My Prime Time Television Debut
First published January 14, 2012
So I guess I didn't realize how excited I was about the Joplin EHMO episode tonight. About 6:58 I was fine, then it started, shots of the tornado and of course the stories...by 7:05 I was a bawling mess.
When we were down there, we knew we were working on a single mothers house who had one son. I had heard a rumor the mother had lost a child but, they didn't give us any details.
So, hearing her story and the story of the mother who lost 2 of her children was heart-wrenching. To make it worse, they mentioned one little boy was six years old.
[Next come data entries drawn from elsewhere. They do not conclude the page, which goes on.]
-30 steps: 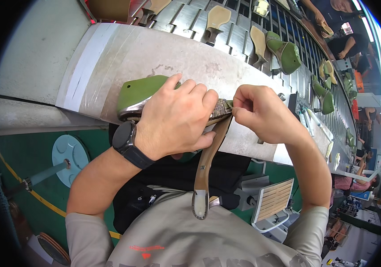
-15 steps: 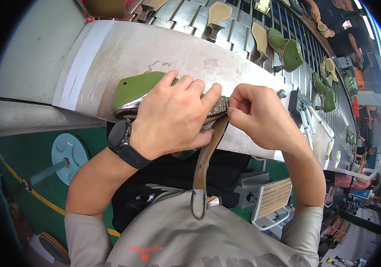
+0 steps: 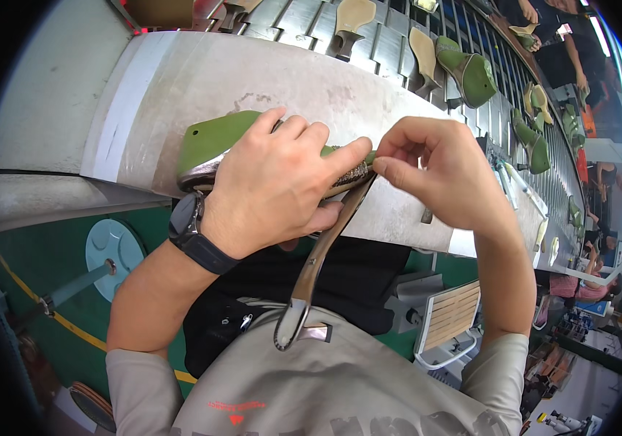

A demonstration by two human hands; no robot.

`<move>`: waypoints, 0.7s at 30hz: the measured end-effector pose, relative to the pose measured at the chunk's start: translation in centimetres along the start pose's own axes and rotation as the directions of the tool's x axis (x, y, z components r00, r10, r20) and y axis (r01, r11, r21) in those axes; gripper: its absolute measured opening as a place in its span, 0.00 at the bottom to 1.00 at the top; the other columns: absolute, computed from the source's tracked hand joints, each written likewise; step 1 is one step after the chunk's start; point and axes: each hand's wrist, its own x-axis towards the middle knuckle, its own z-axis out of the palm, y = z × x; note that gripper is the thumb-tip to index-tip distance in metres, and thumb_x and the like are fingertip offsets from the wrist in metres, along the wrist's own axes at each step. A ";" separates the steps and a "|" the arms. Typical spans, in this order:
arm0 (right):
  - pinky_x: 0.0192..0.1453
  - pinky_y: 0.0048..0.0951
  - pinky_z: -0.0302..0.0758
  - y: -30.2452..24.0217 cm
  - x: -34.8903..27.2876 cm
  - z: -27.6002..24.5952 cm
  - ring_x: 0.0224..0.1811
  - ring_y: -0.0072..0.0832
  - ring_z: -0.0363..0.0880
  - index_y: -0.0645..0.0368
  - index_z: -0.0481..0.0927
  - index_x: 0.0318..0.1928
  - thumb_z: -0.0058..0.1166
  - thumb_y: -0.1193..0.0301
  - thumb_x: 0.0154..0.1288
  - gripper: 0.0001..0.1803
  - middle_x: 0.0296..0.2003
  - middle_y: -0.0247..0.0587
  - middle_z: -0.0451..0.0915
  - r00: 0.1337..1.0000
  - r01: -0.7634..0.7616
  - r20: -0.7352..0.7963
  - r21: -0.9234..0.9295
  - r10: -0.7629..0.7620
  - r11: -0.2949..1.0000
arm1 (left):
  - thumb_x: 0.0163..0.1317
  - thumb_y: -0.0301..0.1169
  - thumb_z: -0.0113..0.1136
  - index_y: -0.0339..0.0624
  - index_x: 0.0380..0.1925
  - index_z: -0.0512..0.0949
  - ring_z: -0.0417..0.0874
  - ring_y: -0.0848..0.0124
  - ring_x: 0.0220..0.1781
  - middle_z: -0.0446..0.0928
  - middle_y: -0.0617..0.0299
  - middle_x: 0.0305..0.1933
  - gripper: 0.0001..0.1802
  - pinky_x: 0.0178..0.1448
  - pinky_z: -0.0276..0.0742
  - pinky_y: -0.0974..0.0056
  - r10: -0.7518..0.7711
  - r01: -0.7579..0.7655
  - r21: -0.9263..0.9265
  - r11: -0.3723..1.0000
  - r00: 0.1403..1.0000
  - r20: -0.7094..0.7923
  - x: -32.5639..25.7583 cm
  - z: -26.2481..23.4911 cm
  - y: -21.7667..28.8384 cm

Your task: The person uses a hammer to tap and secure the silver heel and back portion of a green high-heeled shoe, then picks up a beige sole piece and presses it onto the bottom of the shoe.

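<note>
My left hand (image 3: 278, 174), wearing a black watch, is wrapped over a green shoe last (image 3: 213, 139) lying on its side at the front edge of the bench. Silvery trim runs along the last's rounded end, and a glittery strap (image 3: 354, 174) crosses it beyond my fingers. At that strap's far right end, the thumb and forefinger of my right hand (image 3: 442, 163) are pinched together; the exact bit between them is hidden. A long brown strap-like strip (image 3: 316, 261) hangs from the shoe toward my shirt, its pale tip resting against it.
Pale bench top (image 3: 180, 80) spreads around the shoe. Behind it, a slatted metal conveyor (image 3: 303, 29) carries tan insoles (image 3: 354, 18) and green lasts (image 3: 471, 76). Brushes (image 3: 525, 189) lie to the right. A blue round stool (image 3: 111, 251) stands lower left. Other people work at far right.
The shoe and my left hand have shifted slightly left. The hanging strip has swung left. My right hand has lifted a little, and a small dark piece on the bench below it now shows.
</note>
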 end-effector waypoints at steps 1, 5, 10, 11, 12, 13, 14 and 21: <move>0.37 0.32 0.80 0.2 0.4 -0.3 0.28 0.28 0.82 0.67 0.88 0.37 0.72 0.68 0.63 0.13 0.26 0.43 0.85 0.999 0.009 0.033 0.024 -0.009 1.000 | 0.54 0.45 0.77 0.57 0.68 0.80 0.85 0.57 0.47 0.79 0.59 0.40 0.38 0.69 0.78 0.49 0.004 -0.004 0.002 1.000 1.000 -0.009 0.0 0.0 0.0; 0.34 0.31 0.77 1.1 1.0 0.4 0.26 0.24 0.78 0.67 0.87 0.34 0.75 0.69 0.63 0.13 0.24 0.41 0.83 0.997 0.021 0.074 0.085 -0.027 0.996 | 0.53 0.45 0.78 0.56 0.67 0.80 0.84 0.58 0.47 0.79 0.59 0.40 0.38 0.69 0.78 0.49 0.004 -0.004 -0.008 1.000 1.000 -0.014 0.0 0.3 -0.2; 0.32 0.31 0.74 1.7 2.0 0.1 0.25 0.24 0.77 0.66 0.84 0.32 0.76 0.71 0.62 0.13 0.22 0.40 0.81 0.988 0.083 0.125 0.035 -0.086 0.996 | 0.53 0.44 0.77 0.54 0.66 0.81 0.84 0.57 0.46 0.79 0.58 0.40 0.37 0.68 0.78 0.49 0.000 0.000 -0.015 1.000 1.000 -0.013 0.0 0.5 -0.2; 0.32 0.31 0.74 1.7 2.1 0.1 0.25 0.25 0.77 0.66 0.84 0.31 0.76 0.71 0.61 0.13 0.22 0.41 0.81 0.986 0.085 0.139 0.030 -0.088 0.996 | 0.53 0.44 0.77 0.54 0.66 0.81 0.84 0.57 0.46 0.79 0.58 0.40 0.37 0.68 0.78 0.49 0.000 0.000 -0.017 1.000 1.000 -0.011 0.1 0.5 -0.3; 0.32 0.31 0.75 1.8 2.2 0.1 0.24 0.26 0.77 0.66 0.84 0.31 0.77 0.70 0.61 0.13 0.22 0.41 0.81 0.984 0.086 0.153 0.024 -0.089 0.996 | 0.53 0.44 0.77 0.54 0.66 0.81 0.84 0.57 0.46 0.78 0.58 0.40 0.37 0.68 0.78 0.50 0.000 0.000 -0.018 1.000 1.000 -0.007 0.1 0.5 -0.3; 0.32 0.31 0.75 1.5 2.3 0.0 0.24 0.26 0.77 0.66 0.84 0.31 0.77 0.70 0.61 0.13 0.22 0.41 0.81 0.984 0.085 0.156 0.025 -0.088 0.996 | 0.53 0.44 0.77 0.54 0.65 0.81 0.84 0.57 0.47 0.78 0.58 0.40 0.37 0.68 0.77 0.50 -0.003 0.003 -0.018 1.000 1.000 -0.003 0.0 0.5 -0.3; 0.36 0.30 0.76 0.9 2.3 -0.2 0.28 0.25 0.79 0.65 0.84 0.33 0.77 0.72 0.61 0.12 0.24 0.40 0.82 0.980 0.079 0.184 -0.017 -0.074 0.997 | 0.53 0.44 0.77 0.54 0.65 0.81 0.84 0.57 0.47 0.78 0.58 0.40 0.37 0.68 0.77 0.50 -0.005 0.005 -0.020 1.000 1.000 -0.002 0.0 0.5 -0.4; 0.37 0.43 0.83 0.2 2.9 0.1 0.30 0.46 0.88 0.62 0.86 0.30 0.72 0.74 0.57 0.07 0.24 0.49 0.85 0.874 0.486 0.204 -0.343 -0.441 0.804 | 0.52 0.44 0.78 0.45 0.58 0.81 0.83 0.57 0.48 0.78 0.58 0.40 0.33 0.67 0.77 0.51 -0.007 0.006 -0.049 0.999 1.000 -0.024 0.1 0.7 -0.5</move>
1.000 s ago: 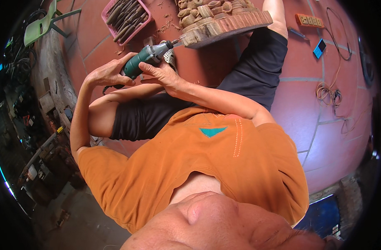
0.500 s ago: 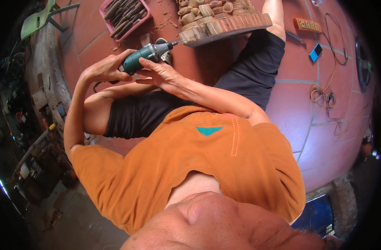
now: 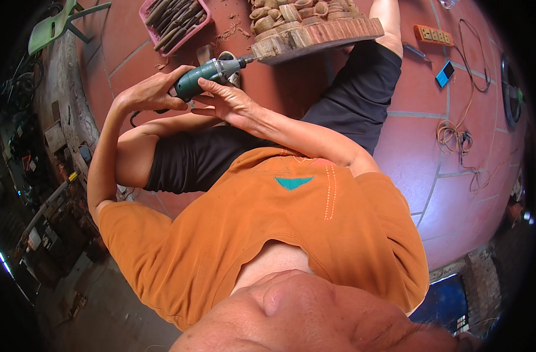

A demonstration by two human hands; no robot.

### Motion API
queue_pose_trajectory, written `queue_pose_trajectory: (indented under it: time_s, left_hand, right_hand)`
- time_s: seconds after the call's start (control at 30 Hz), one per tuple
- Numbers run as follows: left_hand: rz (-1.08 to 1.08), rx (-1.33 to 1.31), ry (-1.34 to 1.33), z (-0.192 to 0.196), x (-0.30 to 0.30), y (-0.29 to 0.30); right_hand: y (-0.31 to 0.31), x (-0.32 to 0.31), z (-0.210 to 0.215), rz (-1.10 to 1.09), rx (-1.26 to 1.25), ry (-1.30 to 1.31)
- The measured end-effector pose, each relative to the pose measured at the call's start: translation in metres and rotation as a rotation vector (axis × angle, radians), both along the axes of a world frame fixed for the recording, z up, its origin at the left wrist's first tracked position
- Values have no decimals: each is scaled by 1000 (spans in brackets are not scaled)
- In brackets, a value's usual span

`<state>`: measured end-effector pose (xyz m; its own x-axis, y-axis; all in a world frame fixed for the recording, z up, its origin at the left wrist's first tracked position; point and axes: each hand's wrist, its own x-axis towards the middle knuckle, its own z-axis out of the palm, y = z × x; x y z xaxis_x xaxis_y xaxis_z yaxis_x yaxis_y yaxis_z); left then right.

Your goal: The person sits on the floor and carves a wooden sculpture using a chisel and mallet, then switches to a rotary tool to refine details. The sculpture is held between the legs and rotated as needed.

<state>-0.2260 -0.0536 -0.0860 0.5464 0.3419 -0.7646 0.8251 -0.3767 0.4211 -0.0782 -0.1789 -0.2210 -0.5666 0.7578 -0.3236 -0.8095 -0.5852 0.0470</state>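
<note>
A green die grinder with a grey metal nose is held in both my hands. Around its rear end wraps my left hand. My right hand supports the body from the near side, thumb on the casing, other fingers partly hidden underneath. The thin bit points right and meets, or nearly meets, the left edge of a carved wood piece. This piece has a thick slab base with rough sides and rounded carved shapes above, its far part cut off by the picture's edge. My bare right leg lies beside it.
A pink basket of wooden-handled tools stands far left, near wood shavings on red tiles. Far right lie an orange power strip, a blue phone and a coiled cable. A green chair stands at the left.
The grinder and both hands have shifted very slightly, the bit staying at the carved piece's left edge. My left forearm has moved a little outward. The grip is the same.
</note>
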Motion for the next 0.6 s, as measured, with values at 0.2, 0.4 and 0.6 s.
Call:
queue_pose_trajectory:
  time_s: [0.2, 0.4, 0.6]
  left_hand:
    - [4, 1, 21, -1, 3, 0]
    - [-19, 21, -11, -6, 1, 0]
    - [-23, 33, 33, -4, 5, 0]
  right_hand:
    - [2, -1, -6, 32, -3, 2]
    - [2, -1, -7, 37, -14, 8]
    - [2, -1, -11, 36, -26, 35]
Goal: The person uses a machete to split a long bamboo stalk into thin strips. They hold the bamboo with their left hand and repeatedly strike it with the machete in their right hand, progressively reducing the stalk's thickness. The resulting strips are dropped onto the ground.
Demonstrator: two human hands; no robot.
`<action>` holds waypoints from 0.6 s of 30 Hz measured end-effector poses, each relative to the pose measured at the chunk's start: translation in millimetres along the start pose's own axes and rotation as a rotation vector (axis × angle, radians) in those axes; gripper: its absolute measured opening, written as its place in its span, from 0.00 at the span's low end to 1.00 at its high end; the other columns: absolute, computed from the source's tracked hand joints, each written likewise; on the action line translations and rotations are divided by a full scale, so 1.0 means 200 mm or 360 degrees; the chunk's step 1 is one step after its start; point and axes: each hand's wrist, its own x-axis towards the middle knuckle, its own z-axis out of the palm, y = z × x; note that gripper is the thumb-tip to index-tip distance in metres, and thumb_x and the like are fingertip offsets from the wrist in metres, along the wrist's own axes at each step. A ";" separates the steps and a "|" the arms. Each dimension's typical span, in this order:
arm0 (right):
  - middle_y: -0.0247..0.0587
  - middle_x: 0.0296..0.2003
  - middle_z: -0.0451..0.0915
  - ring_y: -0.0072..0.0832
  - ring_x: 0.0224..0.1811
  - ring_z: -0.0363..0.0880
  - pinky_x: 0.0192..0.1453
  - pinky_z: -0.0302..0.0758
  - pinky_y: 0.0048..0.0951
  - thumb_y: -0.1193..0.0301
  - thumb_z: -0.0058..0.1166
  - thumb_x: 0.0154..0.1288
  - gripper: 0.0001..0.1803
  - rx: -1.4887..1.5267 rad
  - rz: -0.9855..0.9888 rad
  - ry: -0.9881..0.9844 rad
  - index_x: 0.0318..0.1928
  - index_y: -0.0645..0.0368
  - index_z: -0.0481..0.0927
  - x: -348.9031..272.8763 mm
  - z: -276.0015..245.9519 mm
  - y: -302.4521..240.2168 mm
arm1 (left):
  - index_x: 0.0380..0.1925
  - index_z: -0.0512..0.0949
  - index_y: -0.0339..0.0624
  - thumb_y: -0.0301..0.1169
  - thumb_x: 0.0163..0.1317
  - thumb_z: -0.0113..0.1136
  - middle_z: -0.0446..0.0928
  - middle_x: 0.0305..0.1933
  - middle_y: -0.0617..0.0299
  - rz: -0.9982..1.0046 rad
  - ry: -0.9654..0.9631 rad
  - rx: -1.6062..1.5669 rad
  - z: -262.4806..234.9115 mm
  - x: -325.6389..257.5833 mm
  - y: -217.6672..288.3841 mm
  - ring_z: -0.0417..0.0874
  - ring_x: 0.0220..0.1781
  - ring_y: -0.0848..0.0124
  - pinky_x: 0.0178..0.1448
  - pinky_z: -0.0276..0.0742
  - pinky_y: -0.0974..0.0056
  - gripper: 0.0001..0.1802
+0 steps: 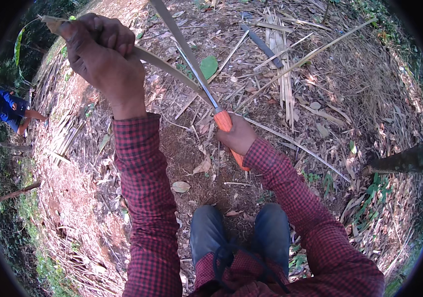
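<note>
My left hand (105,54) is raised at the upper left, its fingers closed round one end of a pale bamboo strip (169,69). From there the strip bends down and right to the base of a knife blade (204,81). My right hand (241,136), in front of my knees, grips the knife's orange handle (223,120), with the blade pointing up and left. A second flat strip (169,22) runs along the blade and out past the top edge. Whether the two strips join near the handle cannot be made out. A thin strip (295,143) extends from beside the right hand toward the lower right.
Split strips (284,84) lie piled at the upper right, beside a dark flat bar (263,45). A long pale stick (320,51) crosses them. Dry leaves litter the ground. A person in blue (6,109) is at the far left. A dark trunk (402,159) stands at right.
</note>
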 end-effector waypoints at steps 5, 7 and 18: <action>0.57 0.32 0.76 0.50 0.37 0.77 0.43 0.72 0.42 0.64 0.56 0.43 0.26 -0.0417 -0.0395 0.0145 0.43 0.66 0.70 -0.18 0.09 -0.30 | 0.22 0.66 0.45 0.52 0.61 0.50 0.58 0.15 0.71 -0.0026 -0.0059 0.0086 -0.02 -0.02 0.10 0.56 0.13 0.83 0.14 0.52 0.77 0.22; 0.57 0.34 0.77 0.48 0.38 0.77 0.45 0.74 0.41 0.64 0.56 0.43 0.28 -0.0658 -0.0192 0.0206 0.45 0.65 0.70 -0.09 0.10 -0.06 | 0.22 0.66 0.45 0.53 0.61 0.50 0.58 0.15 0.71 0.0002 -0.0043 0.0126 -0.05 0.01 0.11 0.56 0.13 0.83 0.14 0.52 0.77 0.23; 0.44 0.28 0.78 0.33 0.27 0.78 0.34 0.74 0.34 0.64 0.55 0.46 0.23 -0.0464 0.0630 -0.0031 0.44 0.62 0.72 0.18 -0.03 0.78 | 0.18 0.63 0.48 0.52 0.63 0.46 0.51 0.13 0.73 -0.0017 0.0255 0.0227 -0.24 0.06 0.12 0.48 0.13 0.81 0.18 0.47 0.74 0.23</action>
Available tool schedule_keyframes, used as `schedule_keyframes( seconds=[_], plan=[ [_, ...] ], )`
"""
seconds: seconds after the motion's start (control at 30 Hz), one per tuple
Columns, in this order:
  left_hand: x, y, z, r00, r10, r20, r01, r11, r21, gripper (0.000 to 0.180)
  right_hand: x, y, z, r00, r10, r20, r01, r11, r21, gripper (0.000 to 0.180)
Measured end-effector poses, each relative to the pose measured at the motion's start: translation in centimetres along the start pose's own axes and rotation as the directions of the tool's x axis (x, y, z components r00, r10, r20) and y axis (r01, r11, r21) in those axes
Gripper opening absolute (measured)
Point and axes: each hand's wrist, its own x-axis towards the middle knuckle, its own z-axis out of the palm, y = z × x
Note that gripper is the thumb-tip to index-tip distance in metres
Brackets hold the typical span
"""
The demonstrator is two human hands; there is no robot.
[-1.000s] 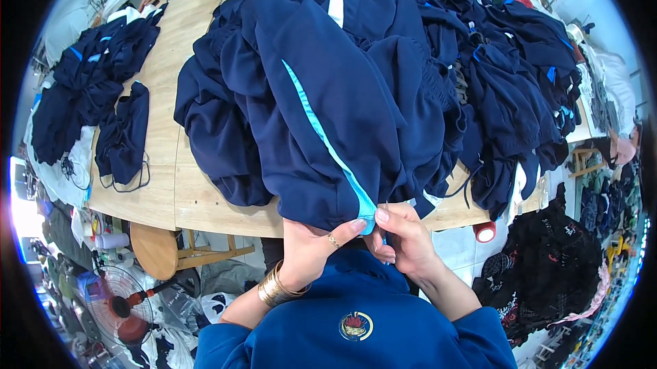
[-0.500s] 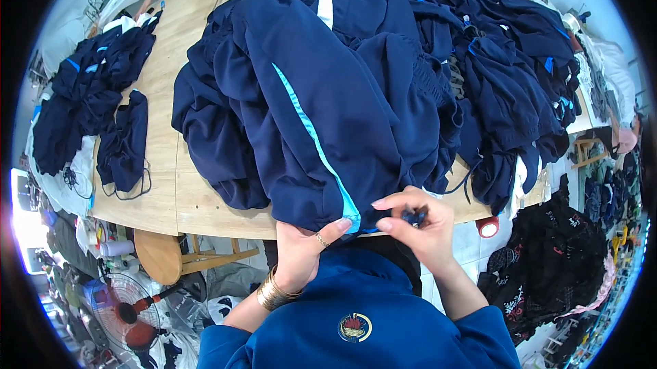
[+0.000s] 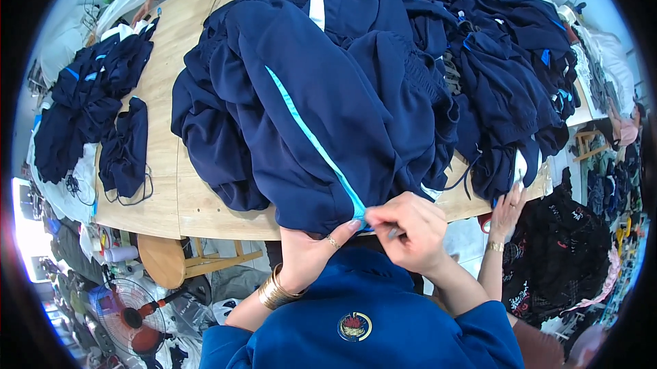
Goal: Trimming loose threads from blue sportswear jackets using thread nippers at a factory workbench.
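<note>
A navy garment (image 3: 301, 116) with a light blue stripe (image 3: 311, 137) lies on top of a big heap of navy clothes on the wooden table (image 3: 168, 184). My left hand (image 3: 311, 252) grips its hem at the table's near edge, thumb on the stripe's end. My right hand (image 3: 407, 228) is closed beside it, pinching a small dark tool (image 3: 393, 232) against the same hem. Both hands touch the cloth.
A smaller stack of navy clothes (image 3: 89, 105) lies at the table's left end. Another person's hand (image 3: 506, 213) rests on the table edge to my right. A wooden stool (image 3: 168, 259) and a floor fan (image 3: 130, 307) stand below the table.
My hands and the hem have shifted slightly toward the table edge. My right hand has closed tighter over the hem. Another person's hand has appeared at the right.
</note>
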Motion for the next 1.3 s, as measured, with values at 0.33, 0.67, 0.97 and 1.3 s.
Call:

While their stories were so gut wrenching, I thought about the old lady I met during this trip. She sat every day across the street from the build site and watched. She told us the spectator area was on top of where her house was. She had her granddaughter and sister with her (her only family) Her granddaughter (6 or so) dug in the dirt for anything that may be hers as she told me the story. She found a key and was certain it was her grandmas. The woman was happy for all the families who were getting the houses but wanted to know what made them all more special than her? She rode out the storm in the tub covering her granddaughter. She lost everything and was living in a FEMA trailer north of Joplin. I sadly understood. While happy for the families tonight, I was so sad for people like her who had no home, no job and no other family.
So, back to my TV debut. If you saw me, awesome! I didn't think I'd be on. I stood behind the camera. I'm crippled by stage fright so, I was happy to be in the back. If you saw me, did you notice the lack of enthusiasm? Yep, it was written all over my face. 4 hours of reshoots, act happier, cry again for a close-up, all while herded like cattle into a hot tent had brought me way down. And for what? 15 seconds of air time. 50 or more perfectly great and eager volunteers wasting time standing around. I wish I would have walked out. However, I had a critical job to do. Cut yarn. Cut, yarn. Need yarn cut? Call me; I'm a professional. I was given lessons, by at least five different producers & Ty Pennington.
After all, is said and done, I was pretty excited to see myself. I saw my hands first. I was content with that. I yelled, look, my hands, that's my bracelet and ring! (lame I know) Then my sweet side view with my happy face and DC. We do not have DVR, so it went fast, but I was pretty excited. Hubbs was in the background too, so it was pretty cool to see. My awesome friend DVR'ed it, so she sent me a pic and again, all was right with the world.
So, I'm proud of the work I did. I worked hard. If you know me, you know I'm lazy and hate the heat. Well, I worked nearly 7 hours, hard labor in 90-degree heat. I rode home with my eyes closed from the intense heat headache. I couldn't eat the rest of the night because of a headache and the intense smell of decay and earth stuck in my nose. I felt nauseous for two days after. So all in all, I worked myself sick. And I would do it every day for weeks if I had the chance to.
Besides my son, it's been the most rewarding thing I've ever done or been a part of. I hope anyone who reads this will volunteer for something like this if ever given a chance. God forbid anything else like this happens again. But, do it if given a chance. The rewards are so huge. The feeling of helping someone when they have nothing is incredible!
We went the first time days after the tornado. Less than four months later Hubbs had his accident. About six weeks after the accident I drug him to back to Joplin. I needed out of the house and near people. We love the city and people, and We needed something positive. The people of Joplin will never know how much we needed them at that point and how much they helped us during such a low, emotional point.
We drove our vehicle from our home, leaving our healthy child and possessions. We were broken, sad and tired. When we left after two days, we were thankful, humbled and had our eyes wide open.
In a few months, we are headed back to Joplin. A city that keeps pulling us back. We have had so many offers from people we met and some we didn't but read my article who want us to stay with them. The calls, cards, letters, and emails remind us that people are thankful and we want to help until everything is cleaned up.
I wrote my stories, share my love of Joplin, and photos of the devastation hoping my son will follow our lead.
I watched him hold a door open for an old lady with a walker the other day, and that's why I will continue to volunteer to help others.